A System Blind to Its Own Dependence
The system depends on these women — on their continued presence, their commitment, their ability to juggle two full-time lives. It counts on them. But it still refuses to count them in.
Why isn’t there a pilot daycare program in paramedic stations? Why aren’t mothers consulted when internal policies or shift schedules are drafted? Why isn’t a family-first policy a priority in emergency services, especially when we know the high turnover and early exits caused by burnout?
Many of these women end up leaving. They redirect their careers. They take positions offline, away from emergency calls. Not because they stopped loving the job. But because the job, as it’s structured, no longer loves them back.

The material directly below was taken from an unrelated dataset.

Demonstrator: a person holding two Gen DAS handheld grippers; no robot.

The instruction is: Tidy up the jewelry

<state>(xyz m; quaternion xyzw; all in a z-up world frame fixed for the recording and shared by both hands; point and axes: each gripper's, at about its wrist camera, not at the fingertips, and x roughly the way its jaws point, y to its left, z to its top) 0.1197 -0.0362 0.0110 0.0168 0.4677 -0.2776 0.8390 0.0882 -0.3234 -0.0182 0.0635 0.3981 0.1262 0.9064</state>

We Need Action, Not Just Appreciation
It’s time for kind words to be paired with tangible change. Let’s offer daycare spaces. Rethink shift planning with parents in mind. Improve parental leave. Create working groups with employee mothers. And most of all, let’s recognize that behind every uniform, there is a person — often a woman, often a mother — who deserves more than an annual thank-you.
Mother’s Day should be more than a moment of appreciation. So this year, let’s stop praising their ability to adapt to the unacceptable. Let’s start questioning why we still accept it.
It shouldn’t always be up to paramedic moms to adjust.
It’s the system that needs to change.
And it’s up to all of us to demand it.